Switches were the next generation of networking equipment which were suppose to replace the older Hub technology. Switches work by internally spawning temporary dedicated links between the two conversating nodes. A simple way of visualizing what happens internally a Switch is by pretending not only that Switches can dynamically create Ethernet cables, but use them to link two conversating nodes. As a matter of fact, what a Switch does can be mimicked simply by using an Ethernet Crossover Cable. An Ethernet Crossover Cable is used to directly link two node without the use of a Switch or Hub. The only difference from a Switch and manual Crossover Cable is that a Switch can dynamically spawn, and destroy, as many of these dynamic links as it desires. A Switch can link any node to any other node. An Ethernet Switch resolves many of the issues that are plagued by Hubs;.

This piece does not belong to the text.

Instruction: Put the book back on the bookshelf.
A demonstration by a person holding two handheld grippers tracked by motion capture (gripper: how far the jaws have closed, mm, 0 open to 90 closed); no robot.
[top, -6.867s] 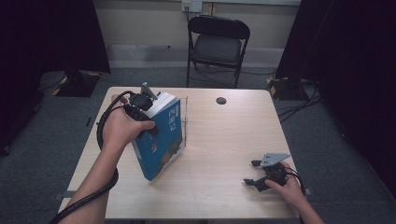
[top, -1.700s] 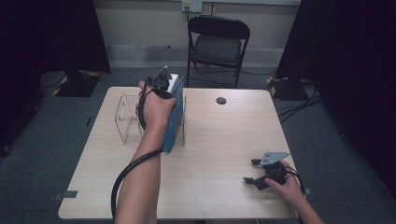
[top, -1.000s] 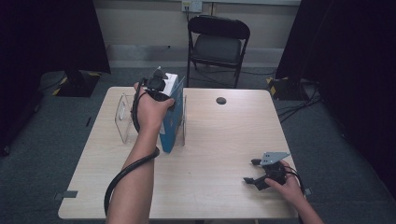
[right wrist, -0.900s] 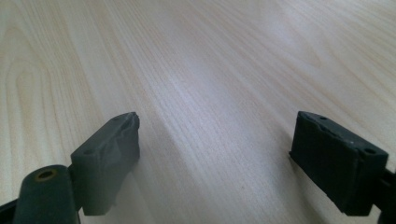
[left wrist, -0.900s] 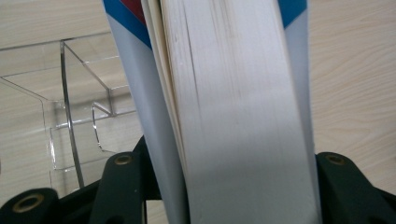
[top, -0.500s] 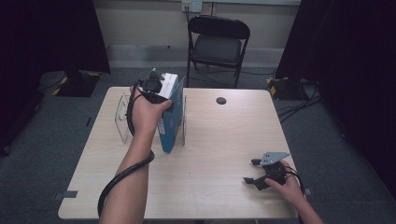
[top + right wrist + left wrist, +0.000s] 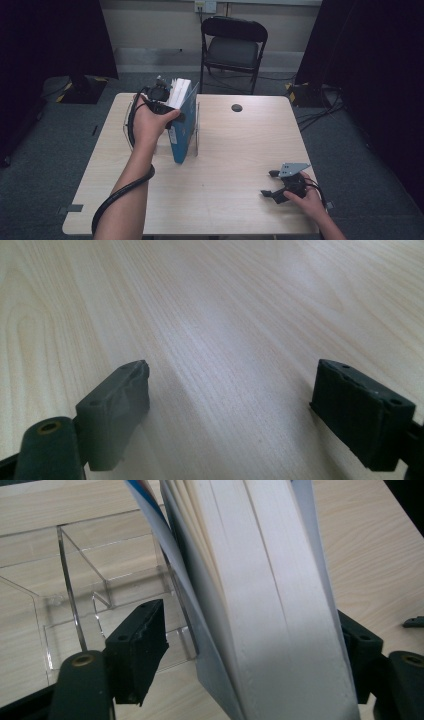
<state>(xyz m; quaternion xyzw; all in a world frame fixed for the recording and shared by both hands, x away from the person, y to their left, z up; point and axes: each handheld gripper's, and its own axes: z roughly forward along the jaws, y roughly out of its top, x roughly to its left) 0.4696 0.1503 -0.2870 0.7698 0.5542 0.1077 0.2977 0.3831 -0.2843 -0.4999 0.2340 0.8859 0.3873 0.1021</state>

- Data collision - The twisted pair Ethernet protocol standard mandates one dedicated channel for transmission and another dedicated channel for reception. What this equates to is that twisted pair Ethernet protocol is fully duplex which means both nodes can transmit at the same time. Because a Switch can dynamically spawn a temporary dedicated links between the two conversating nodes and because each link is composed of a RX and TX channel, a collision is technically unfeasible.
- Bandwidth Sharing - Whenever a node has to wait to transmit data, what is technically happening is the bandwidth is being divided. The longer the node has to wait, the more the bandwidth is being divided. In a Switch network, not only is there no need to share the bandwidth, but it is not possible to share the bandwidth. Because the Switch dynamically spawns a link between two conversating node and because each link is fully duplex, both nodes can not only transmit randomly but can transmit concurrently. Interesting fact is that a Switch does not increase the throughput but rather stops it from being divided.
- Network Security - Network security is also inherently resolved in a Switch based network as the only two nodes allowed on the temporary link are the conversating nodes. This configuration inherently eliminates middle attack. In fact, Switch based networks are so secure that, in theory, two nodes can transmit in unencrypted.